_TASK PROMPT_
If a line in the listing includes the word "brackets", copy it out.

○ ○ ○

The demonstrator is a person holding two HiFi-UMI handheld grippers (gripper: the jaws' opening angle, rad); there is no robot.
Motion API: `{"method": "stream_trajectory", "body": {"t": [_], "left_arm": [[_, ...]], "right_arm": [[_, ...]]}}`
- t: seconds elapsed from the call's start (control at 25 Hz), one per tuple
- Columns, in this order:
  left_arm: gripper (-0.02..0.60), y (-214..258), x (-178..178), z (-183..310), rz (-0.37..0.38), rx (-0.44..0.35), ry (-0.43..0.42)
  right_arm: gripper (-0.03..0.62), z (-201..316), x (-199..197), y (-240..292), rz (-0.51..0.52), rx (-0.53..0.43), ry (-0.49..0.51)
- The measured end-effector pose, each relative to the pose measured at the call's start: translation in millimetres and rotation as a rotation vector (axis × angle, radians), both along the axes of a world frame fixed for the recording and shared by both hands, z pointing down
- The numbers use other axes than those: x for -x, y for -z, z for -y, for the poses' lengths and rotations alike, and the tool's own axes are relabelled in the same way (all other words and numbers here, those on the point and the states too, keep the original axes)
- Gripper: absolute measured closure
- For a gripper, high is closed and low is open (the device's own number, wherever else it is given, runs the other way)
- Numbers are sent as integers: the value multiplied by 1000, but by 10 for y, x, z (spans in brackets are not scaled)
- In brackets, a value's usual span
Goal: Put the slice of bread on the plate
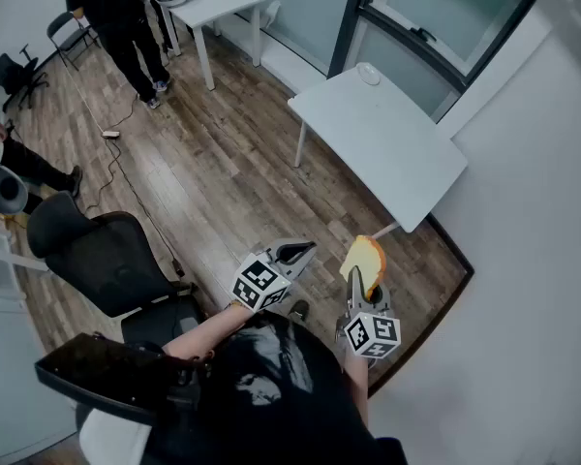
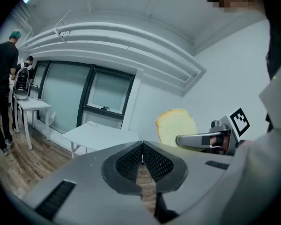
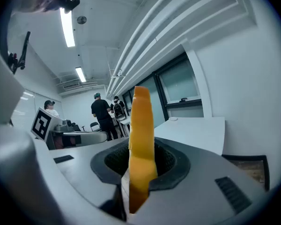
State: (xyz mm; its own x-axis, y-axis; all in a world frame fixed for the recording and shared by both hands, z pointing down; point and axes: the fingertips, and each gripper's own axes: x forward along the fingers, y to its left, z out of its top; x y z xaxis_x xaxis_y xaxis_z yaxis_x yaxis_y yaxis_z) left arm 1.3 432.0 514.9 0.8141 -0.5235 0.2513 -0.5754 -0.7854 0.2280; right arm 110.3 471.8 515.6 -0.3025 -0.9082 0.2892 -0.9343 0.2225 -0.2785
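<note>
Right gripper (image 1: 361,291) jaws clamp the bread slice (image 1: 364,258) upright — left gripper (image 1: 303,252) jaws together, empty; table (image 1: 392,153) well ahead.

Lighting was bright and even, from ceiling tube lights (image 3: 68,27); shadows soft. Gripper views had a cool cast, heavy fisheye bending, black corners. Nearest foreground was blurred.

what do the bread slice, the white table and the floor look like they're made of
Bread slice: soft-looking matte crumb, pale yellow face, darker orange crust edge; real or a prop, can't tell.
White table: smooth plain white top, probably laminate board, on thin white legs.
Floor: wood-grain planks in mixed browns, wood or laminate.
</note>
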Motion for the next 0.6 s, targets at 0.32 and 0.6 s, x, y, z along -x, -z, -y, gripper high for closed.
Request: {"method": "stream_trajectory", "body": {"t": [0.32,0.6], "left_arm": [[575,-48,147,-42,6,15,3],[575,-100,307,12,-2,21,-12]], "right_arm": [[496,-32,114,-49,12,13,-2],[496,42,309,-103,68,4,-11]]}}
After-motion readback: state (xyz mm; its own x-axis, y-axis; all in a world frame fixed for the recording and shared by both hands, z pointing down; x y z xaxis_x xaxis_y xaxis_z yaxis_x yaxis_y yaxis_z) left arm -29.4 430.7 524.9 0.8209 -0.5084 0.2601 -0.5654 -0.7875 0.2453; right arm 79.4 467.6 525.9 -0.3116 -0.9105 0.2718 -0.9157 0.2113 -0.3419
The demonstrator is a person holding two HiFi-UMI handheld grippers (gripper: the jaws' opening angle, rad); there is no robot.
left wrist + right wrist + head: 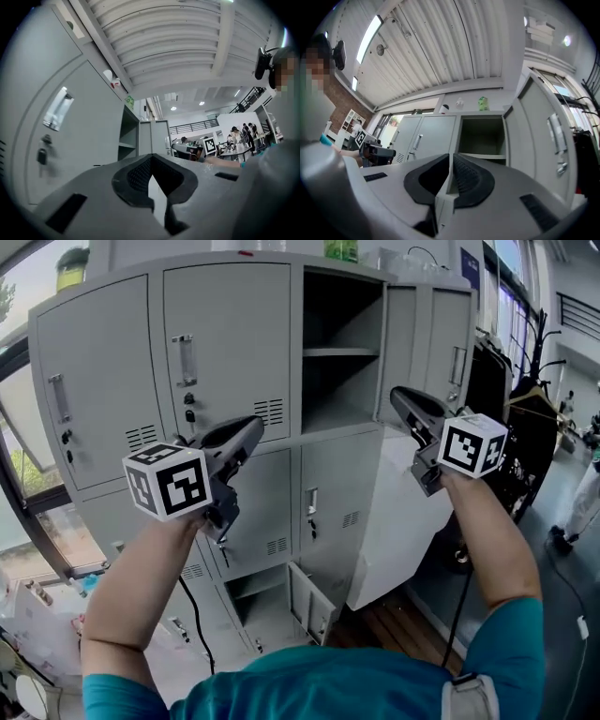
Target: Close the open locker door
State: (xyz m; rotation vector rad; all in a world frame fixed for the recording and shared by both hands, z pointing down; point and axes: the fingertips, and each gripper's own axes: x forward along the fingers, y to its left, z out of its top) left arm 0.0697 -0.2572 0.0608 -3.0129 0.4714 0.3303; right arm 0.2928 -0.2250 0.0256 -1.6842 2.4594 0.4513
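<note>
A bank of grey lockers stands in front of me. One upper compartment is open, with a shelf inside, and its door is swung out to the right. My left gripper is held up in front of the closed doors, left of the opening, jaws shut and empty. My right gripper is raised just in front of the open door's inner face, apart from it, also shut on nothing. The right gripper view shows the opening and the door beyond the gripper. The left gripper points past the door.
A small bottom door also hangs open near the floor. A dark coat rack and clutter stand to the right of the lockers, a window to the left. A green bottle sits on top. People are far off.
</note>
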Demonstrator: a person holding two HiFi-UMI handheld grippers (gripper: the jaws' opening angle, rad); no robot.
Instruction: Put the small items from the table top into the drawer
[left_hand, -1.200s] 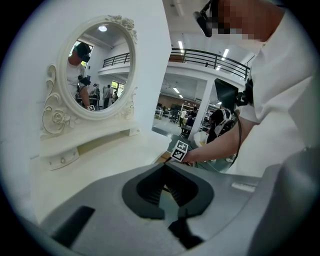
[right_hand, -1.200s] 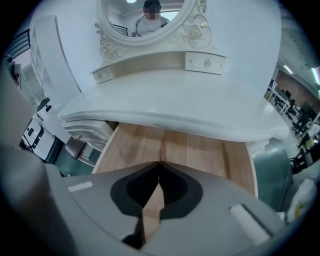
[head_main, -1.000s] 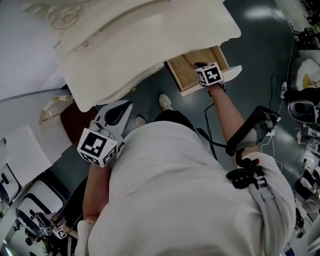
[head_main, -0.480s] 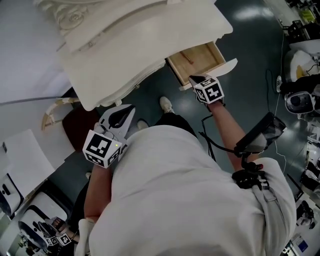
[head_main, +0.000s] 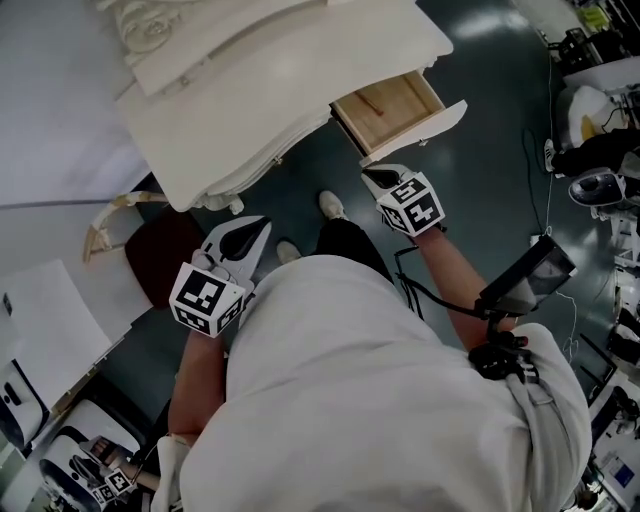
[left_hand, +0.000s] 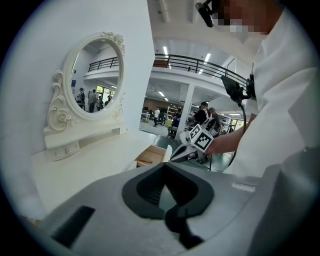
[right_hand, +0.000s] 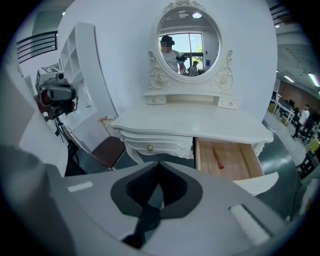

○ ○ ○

_OUTPUT FOR THIS EXERCISE_
- Numbers are sent as integers: the value multiplied by 1000, but by 10 for y, x, z (spans in brackets are not scaled)
- In brackets, a value's usual span

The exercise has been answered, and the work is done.